Collected material:
<<<<

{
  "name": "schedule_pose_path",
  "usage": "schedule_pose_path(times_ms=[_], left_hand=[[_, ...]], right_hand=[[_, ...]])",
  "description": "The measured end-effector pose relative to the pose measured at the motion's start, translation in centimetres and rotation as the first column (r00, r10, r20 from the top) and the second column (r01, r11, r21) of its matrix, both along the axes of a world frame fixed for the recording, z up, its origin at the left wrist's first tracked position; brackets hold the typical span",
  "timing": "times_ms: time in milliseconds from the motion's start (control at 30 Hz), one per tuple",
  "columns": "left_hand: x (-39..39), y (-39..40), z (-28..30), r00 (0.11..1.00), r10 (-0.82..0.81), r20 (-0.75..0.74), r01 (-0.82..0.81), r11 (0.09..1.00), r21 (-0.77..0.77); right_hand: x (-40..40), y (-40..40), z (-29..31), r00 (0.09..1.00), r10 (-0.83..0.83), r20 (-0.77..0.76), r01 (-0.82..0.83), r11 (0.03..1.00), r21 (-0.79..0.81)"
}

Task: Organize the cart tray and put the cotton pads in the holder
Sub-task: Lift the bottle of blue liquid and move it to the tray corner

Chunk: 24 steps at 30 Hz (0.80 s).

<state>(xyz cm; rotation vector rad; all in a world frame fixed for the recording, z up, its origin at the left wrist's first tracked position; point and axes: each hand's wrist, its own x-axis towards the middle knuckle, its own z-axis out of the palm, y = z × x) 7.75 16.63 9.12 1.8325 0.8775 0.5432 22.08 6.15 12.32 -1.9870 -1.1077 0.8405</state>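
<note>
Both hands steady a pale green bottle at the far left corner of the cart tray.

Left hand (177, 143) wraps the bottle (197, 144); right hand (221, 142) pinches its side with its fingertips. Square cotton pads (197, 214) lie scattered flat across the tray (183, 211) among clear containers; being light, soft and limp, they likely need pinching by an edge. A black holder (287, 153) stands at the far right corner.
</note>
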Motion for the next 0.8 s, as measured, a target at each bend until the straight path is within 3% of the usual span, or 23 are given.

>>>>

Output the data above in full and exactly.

Answer to the problem:
{
  "name": "schedule_pose_path",
  "usage": "schedule_pose_path(times_ms=[_], left_hand=[[_, ...]], right_hand=[[_, ...]])",
  "description": "The measured end-effector pose relative to the pose measured at the motion's start, translation in centimetres and rotation as the first column (r00, r10, r20 from the top) and the second column (r01, r11, r21) of its matrix, both along the axes of a world frame fixed for the recording, z up, its origin at the left wrist's first tracked position; brackets hold the typical span",
  "timing": "times_ms: time in milliseconds from the motion's start (control at 30 Hz), one per tuple",
  "columns": "left_hand: x (-39..39), y (-39..40), z (-28..30), r00 (0.11..1.00), r10 (-0.82..0.81), r20 (-0.75..0.74), r01 (-0.82..0.81), r11 (0.09..1.00), r21 (-0.77..0.77); right_hand: x (-40..40), y (-40..40), z (-29..31), r00 (0.09..1.00), r10 (-0.83..0.83), r20 (-0.77..0.76), r01 (-0.82..0.83), r11 (0.03..1.00), r21 (-0.79..0.81)"
}

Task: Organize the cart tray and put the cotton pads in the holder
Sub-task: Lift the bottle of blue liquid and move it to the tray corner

Chunk: 24 steps at 30 Hz (0.80 s).

<state>(xyz cm; rotation vector rad; all in a world frame fixed for the recording, z up, its origin at the left wrist's first tracked position; point and axes: each hand's wrist, its own x-axis towards the middle knuckle, its own z-axis out of the palm, y = z × x) 7.75 16.63 9.12 1.8325 0.8775 0.5432 22.08 6.15 12.32 -1.9870 -1.1077 0.8405</state>
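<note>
Both hands steady a pale green bottle at the far left corner of the cart tray.

Left hand (177, 143) wraps the bottle (197, 144); right hand (221, 142) pinches its side with its fingertips. Square cotton pads (197, 214) lie scattered flat across the tray (183, 211) among clear containers; being light, soft and limp, they likely need pinching by an edge. A black holder (287, 153) stands at the far right corner.
</note>
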Motion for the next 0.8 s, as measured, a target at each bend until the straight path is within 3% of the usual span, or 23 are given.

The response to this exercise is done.